Ao chegar no motel foi uma alegria, bebidas, conversas e entretenimentos. O celular tijolão ali, no bolso do alforje ou blusão do fazendeiro Arnaldo.
Em certo momento do bem bom o telefone tocou. Trinlinlin!!!
- O quê é isso? Será que é a minha mulher. Eu acho que ela já sabe desse número, deve ter anotado. Não é possível que a minha mulher sabe onde estou. Como é que ela me encontrou? Quando ela está retada não me chama pelo nome. – comentou com a companheira de cama, mesa e banho ali ao lado.
Deixou tocar até parar, pensando o que fazer. Naquela hora nem os juros ou a inflação sobe.
Para relaxar, deu três goladas na caipirinha, respirou, vestiu a cueca, sentou na cadeira num canto do quarto, botou a mão direita no queixo.
- E agora?
No meio dessa angústia, o celular toca novamente e amante manda ele atender.
- Atende homem! Essa mulher chata vai ficar ligando de vez em quando. Veja se é ela mesmo.

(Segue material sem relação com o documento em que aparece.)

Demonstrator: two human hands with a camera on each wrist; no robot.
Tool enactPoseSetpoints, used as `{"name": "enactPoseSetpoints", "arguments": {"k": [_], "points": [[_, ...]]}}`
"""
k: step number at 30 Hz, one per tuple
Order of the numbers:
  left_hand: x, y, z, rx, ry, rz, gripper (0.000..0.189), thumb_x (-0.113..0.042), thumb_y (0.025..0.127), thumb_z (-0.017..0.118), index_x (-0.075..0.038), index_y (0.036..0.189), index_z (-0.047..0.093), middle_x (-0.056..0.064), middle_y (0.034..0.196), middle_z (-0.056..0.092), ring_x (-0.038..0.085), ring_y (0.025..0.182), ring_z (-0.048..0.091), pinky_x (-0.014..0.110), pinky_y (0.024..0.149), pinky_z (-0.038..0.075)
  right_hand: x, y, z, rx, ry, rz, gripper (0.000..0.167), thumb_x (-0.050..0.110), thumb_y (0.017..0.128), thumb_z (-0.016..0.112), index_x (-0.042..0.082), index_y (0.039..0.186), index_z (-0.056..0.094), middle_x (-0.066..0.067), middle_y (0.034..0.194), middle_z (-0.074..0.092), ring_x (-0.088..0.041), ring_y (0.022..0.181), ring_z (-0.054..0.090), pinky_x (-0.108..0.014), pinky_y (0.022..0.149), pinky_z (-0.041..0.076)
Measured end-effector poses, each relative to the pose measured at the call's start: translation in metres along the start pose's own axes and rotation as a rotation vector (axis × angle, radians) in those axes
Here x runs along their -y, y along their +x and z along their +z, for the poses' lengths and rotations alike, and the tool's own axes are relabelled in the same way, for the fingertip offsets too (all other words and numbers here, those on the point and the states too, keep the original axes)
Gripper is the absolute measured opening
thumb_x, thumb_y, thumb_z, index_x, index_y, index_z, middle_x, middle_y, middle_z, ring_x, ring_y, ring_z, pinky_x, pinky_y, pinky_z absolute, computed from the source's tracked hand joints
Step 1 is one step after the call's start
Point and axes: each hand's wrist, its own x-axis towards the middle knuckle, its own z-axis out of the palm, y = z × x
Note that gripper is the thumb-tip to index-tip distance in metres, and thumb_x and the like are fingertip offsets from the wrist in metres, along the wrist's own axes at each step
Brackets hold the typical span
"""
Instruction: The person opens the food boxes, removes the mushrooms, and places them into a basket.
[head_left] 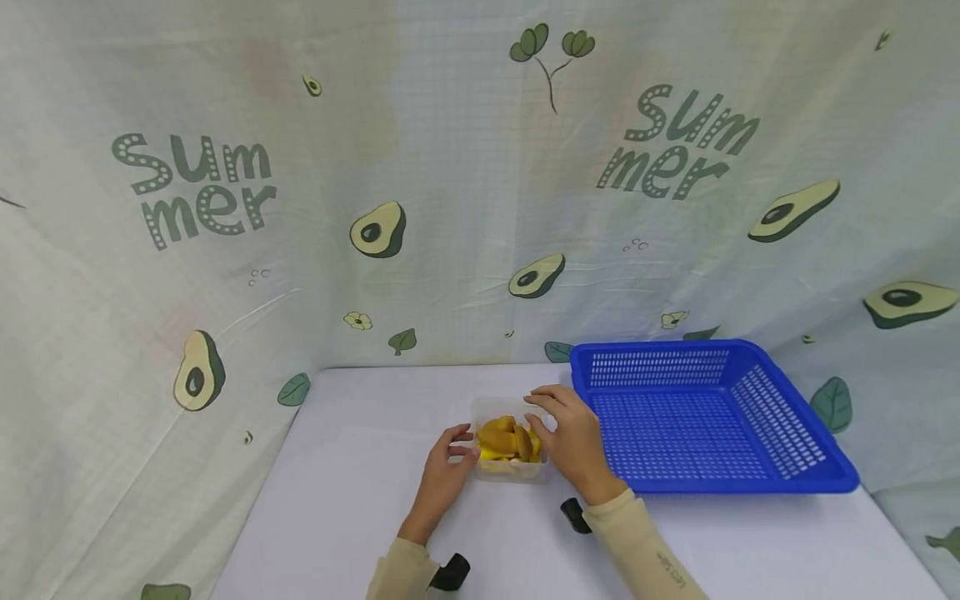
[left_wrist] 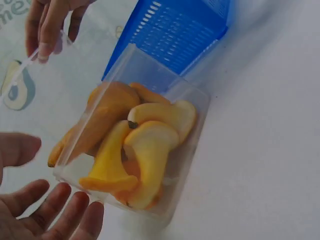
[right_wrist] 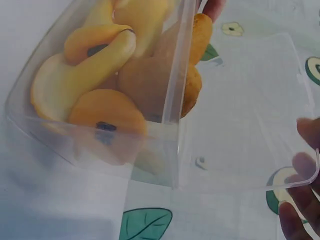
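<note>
A clear plastic box (head_left: 513, 472) stands on the table and holds several yellow and orange pieces (left_wrist: 145, 145), some curved with flared, mushroom-like ends and dark tips. At the box's left side is my left hand (head_left: 447, 473), fingers spread and fingertips right at the wall. My right hand (head_left: 573, 433) pinches the edge of a clear lid (right_wrist: 240, 125) between thumb and fingers. The lid is tilted up beside the box's rim in the right wrist view. Some orange pieces rise above the rim there.
A large blue plastic basket (head_left: 675, 483) sits on the right of the white table (head_left: 360, 467), close to my right hand. Behind the table hangs a pale cloth (head_left: 450, 167) printed with avocados and leaves. Black straps (head_left: 451, 573) are at both wrists.
</note>
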Motion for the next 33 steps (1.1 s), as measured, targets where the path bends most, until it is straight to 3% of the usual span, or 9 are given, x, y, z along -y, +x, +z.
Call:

- Alô! - Diz ele, todo desconfiado.
- Atraparnaldo! - Gritou a mulher. Que negócio é esse de não atender o celular só porque você está numa boa?
- “Vixe! Me chamou com o nome quando está retada. – pensou com seus botões”.
- Perdão mulher, eu estou dirigindo. – Tentou jogar um “agá” na mulher, que reagiu brilhantemente:
- No carro o quê seu malandro? Pensa que eu sou idiota? Buzine o carro agora. Agora!  Eu falei agora!!! Não corra para entrar no carro. Já estou sacando tudo. Não buzinou, não foi? Quando chegar em casa você vai ver.
- Perdoa tesouro! Eu não sei como você me achou aqui no motel. Eu não sabia que esse celular era dedo duro. Quando chegar em casa a gente conversa, viu? Vou jogar esse miserável fora.
Quando chegou em casa, o pau quebrou, claro. Desde aquele tempo o celular já aprontava, imagina nos tempos atuais quando foi criado o cão do inferno chamado de WhatZapp.

Conclusão: Essa história pode até ser verossímil, mas vamos deixar como ficção. Nesse caso, precisa sempre que os amigos interfiram e ajudem a solucionar o trauma deixado pela tecnologia, e não prejudique outros momentos de lazer com a mulher.